The difference between today’s accumulation of knowledge and connectivity and that of the Renaissance is qualitative as well as quantitative. While the printing press distributed knowledge in different places and different formats with comparatively slow access routes, the mobile Internet gives access to all of that information and infinitely more of it anywhere, anytime. Ever more efficient search engines are making that access not just merely pertinent but “hypertinent” which is the logic of the memory in our brains. Every time we think, we summon the most pertinent information available in our mind. Imagine having the same kind of access to the contents of everybody else’s mind at once. It’s quite literally mind-boggling.
TF: Is there anything about the rise of the mobile phone that concerns you?
De Kerckhove: I’m extremely concerned about the issue of privacy and our continued autonomy and independence. The first case illustrating the danger and drama of the mobile phone is what happened to Djokhar Dudayev. Dudayev was the head of the Chechen rebels and the heart and soul of a successful rebellion against Russia. The Russians found the coordinates of his mobile phone, trained a rocket with that information and killed him. It’s an exaggerated example, but shows the dangers of the mobile phone in terms of the privacy of information.
TF: Terrorists involved in the events of September 11 used the mobile phone to coordinate their activities. Isn’t a loss of privacy inevitable?
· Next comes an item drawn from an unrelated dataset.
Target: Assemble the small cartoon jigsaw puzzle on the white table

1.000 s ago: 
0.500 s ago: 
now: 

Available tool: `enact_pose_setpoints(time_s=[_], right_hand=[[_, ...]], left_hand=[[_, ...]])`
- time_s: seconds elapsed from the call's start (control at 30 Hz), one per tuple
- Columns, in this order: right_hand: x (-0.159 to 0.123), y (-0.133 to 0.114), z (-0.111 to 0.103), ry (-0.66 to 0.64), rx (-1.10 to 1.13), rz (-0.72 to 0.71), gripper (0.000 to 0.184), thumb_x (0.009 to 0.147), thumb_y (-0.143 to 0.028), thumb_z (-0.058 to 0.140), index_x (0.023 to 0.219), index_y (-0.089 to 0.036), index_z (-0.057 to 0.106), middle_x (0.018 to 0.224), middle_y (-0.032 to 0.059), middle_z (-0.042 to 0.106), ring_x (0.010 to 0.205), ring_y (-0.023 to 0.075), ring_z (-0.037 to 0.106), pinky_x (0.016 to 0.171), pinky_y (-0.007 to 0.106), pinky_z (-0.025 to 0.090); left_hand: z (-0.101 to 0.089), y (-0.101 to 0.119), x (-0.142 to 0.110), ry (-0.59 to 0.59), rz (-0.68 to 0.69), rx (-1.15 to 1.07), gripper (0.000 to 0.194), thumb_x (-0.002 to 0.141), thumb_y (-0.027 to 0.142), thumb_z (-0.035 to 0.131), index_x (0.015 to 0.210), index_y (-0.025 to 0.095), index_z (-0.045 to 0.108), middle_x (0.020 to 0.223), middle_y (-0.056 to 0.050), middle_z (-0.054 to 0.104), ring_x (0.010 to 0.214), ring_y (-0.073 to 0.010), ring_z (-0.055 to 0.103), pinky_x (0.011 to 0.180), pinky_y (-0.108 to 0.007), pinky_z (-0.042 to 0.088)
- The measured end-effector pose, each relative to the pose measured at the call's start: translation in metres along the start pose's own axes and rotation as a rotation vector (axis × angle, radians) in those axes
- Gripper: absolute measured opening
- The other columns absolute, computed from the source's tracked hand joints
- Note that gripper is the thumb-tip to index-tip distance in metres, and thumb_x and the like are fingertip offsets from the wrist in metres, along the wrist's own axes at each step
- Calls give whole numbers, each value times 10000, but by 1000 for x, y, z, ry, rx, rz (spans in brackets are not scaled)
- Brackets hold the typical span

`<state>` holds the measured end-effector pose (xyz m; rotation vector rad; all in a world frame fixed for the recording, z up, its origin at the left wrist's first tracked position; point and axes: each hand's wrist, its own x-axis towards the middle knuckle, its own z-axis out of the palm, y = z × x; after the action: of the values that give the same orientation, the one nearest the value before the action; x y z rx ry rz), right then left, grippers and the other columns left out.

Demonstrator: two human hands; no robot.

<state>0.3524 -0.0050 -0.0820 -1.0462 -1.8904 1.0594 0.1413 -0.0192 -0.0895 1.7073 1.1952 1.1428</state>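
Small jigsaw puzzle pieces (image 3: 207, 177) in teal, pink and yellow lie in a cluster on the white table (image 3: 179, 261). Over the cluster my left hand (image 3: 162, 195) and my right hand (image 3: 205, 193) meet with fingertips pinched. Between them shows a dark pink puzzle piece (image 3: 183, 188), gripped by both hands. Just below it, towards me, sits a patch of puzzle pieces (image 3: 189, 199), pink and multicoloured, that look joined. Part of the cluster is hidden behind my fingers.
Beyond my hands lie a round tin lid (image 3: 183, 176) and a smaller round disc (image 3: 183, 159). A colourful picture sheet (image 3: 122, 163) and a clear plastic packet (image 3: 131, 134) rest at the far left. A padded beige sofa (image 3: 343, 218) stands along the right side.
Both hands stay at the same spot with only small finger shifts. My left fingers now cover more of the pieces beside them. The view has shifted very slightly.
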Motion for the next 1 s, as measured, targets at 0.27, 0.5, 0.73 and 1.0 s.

De Kerckhove: Good arguments can be made for allowing others to have access to us – especially after September 11. The mobile phone has enormous power to do wrong things. But making people accountable for everything – whether it’s a spouse tracing a partner’s moves or the government monitoring your activities – there’s the fear that we go back to the all-pervasive God of the Middle Ages.
My approach to autonomy is the study of religion and the private subject. Nobody was safe from God in the Middle Ages. His eyes peered into your heart and always knew what you were doing at any time. This is the vision of the collective consciousness society. From the Middle Ages to the Renaissance there has been a hard-won independence of mind from the Church and State, a painful transformation from the collective to the private mind. Are we going to lose it to the mobile phone?
TF: What do you think the future of the mobile Internet will be like?
I’m really a “presentist,” not a futurist. In that I follow Marshall McLuhan’s recommendation that “To be a good prophet, I never predict anything that hasn’t already happened.” There is one prediction I made back in the early nineties that I can see becoming a very real possibility. It is the possibility of entertaining a kind of tactile connection with the state of the world. I had imagined in the Skin of Culture that in order to keep abreast of all the world news at once and experience their pertinence, we could only do so in a tactile medium that would respond to variables of pressures and textures.
Today discreet vibrating systems in your mobile phone alert you to an incoming call or message. Tomorrow, they may signify the emergence of world problems, or, at the very least, provide you with tactile data that concern you personally.
John Geirland is co-author of "Digital Babylon," a book about the online entertainment business, and writes about mobile wireless developments from Los Angeles.